Он поток. Он ломает хребты И летящих камней не боится.

Он зажмет им орущие рты, Он обточит им грубые лица.

(«Что тебе до семейных измен…»).

В то же время женское начало в поэзии Кузнецова неотделимо от измены: «Но запели в отверстых ушах / Заунывные вопли: измена!» («Брачная ночь»; см. также «Ты не любишь загадок в любви…», «Все прошло. Золотые надежды…»). Необыкновенная энергия чувств, проявляющаяся в стихотворениях Кузнецова о любви, делает их яркими образцами психологической лирики.

-2003 годы

Для позднего периода творчества Юрия Кузнецова характерно преобладание аллегорических текстов на политическую тематику. В качестве типичного примера назовем стихотворение «Захоронение в Кремлевской стене» (1988). Здесь открыто показана и четко сформулирована авторская политическая позиция: неприятие советской идеологии и советских символов, проявленное с точки зрения русского традиционализма. Эта позиция раскрывается в системе образов стихотворения: праздничную демонстрацию поэт сопоставляет с «последним штурмом Кремля» (при этом он использует элементы модернистского переосмысления официального «новояза»: «поток краснознаменный», «проклятьем заклейменный»). Почетные захоронения советских деятелей в Кремлевской стене для поэта суть проявления враждебного России начала, подтачивающие ее основы. Все эти образы автор создает для того, чтобы подвести читателя к идее: советские реалии несовместимы с Россией, они чужды и враждебны ей: «Ячейки с прахом прогрызают стену — / Она на них едва ли устоит». Степень реальности описываемых в стихотворении образов отлична от степени реальности событий, происходивших в «Змеиных травах»: «прогрызание» Кремлевской стены ячейками с прахом — явная условность, аллегория, нелюбимая Кузнецовым метафора. Возвращение поэта к метафоре — показатель распада замкнутой образно-поэтической системы этого автора.

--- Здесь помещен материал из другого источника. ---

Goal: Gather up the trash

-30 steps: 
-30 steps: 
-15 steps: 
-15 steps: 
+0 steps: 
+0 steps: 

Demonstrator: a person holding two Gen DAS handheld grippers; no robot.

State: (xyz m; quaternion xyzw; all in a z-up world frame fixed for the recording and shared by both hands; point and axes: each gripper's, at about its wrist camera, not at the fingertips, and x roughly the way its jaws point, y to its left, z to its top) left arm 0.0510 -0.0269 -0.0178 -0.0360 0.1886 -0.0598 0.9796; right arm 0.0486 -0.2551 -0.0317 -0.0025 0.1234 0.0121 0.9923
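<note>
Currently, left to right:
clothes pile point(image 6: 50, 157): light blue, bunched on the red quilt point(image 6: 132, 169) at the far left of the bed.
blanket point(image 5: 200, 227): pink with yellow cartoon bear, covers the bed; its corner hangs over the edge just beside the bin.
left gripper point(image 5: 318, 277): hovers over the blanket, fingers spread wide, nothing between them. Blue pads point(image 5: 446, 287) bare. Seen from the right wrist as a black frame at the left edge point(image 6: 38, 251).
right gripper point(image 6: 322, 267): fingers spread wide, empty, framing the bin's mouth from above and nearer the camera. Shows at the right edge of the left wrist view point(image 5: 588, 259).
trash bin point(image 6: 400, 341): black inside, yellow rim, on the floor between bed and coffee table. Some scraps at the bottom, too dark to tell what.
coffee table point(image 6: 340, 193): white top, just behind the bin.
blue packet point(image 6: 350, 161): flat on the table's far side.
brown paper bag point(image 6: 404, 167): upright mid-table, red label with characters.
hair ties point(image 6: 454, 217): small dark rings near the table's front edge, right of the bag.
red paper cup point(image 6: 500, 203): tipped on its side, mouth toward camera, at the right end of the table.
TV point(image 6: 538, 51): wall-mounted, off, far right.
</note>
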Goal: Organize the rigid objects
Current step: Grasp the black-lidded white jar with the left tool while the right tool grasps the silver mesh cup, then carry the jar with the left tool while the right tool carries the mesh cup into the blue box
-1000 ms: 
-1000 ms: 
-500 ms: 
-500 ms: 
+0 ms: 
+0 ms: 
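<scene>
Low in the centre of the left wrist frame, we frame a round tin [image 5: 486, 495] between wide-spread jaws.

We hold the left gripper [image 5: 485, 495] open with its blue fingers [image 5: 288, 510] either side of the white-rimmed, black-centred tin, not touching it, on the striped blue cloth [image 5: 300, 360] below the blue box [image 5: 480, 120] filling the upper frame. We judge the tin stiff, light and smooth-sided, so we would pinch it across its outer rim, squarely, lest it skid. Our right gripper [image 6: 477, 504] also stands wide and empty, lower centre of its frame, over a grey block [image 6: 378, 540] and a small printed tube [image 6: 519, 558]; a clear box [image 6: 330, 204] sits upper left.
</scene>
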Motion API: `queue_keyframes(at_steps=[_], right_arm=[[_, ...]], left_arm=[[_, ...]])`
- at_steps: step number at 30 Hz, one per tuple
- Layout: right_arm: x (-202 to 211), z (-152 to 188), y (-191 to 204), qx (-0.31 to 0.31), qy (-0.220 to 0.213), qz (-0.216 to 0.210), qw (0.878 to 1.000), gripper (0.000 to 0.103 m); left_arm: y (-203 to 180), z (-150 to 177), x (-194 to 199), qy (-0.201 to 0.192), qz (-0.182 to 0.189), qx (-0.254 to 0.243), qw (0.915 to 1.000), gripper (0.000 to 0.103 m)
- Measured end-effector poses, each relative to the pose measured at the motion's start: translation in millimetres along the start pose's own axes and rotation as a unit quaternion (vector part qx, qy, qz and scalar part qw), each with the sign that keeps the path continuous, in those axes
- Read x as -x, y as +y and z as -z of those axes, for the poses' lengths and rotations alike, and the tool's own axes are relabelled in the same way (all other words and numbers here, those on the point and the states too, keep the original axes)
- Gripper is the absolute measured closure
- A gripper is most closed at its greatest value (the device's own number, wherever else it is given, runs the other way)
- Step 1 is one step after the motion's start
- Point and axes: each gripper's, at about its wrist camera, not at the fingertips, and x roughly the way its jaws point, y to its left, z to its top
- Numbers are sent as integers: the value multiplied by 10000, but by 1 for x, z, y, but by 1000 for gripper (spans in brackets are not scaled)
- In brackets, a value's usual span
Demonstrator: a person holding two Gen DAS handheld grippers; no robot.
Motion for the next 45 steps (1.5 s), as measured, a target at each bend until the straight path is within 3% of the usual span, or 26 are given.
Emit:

В последние годы жизни Юрий Кузнецов пытался уйти от языческой философии иррационализма. В этот период в его поэзии появились многочисленные образы христианского происхождения. Он даже переложил на поэтический лад строки Евангелия (трилогия поэм " Детство Христа" - «Юность Христа» — «Путь Христа» ). Однако эта компромиссная попытка совместить Евангелие с апокрифами и мифами оказалась малоудачной.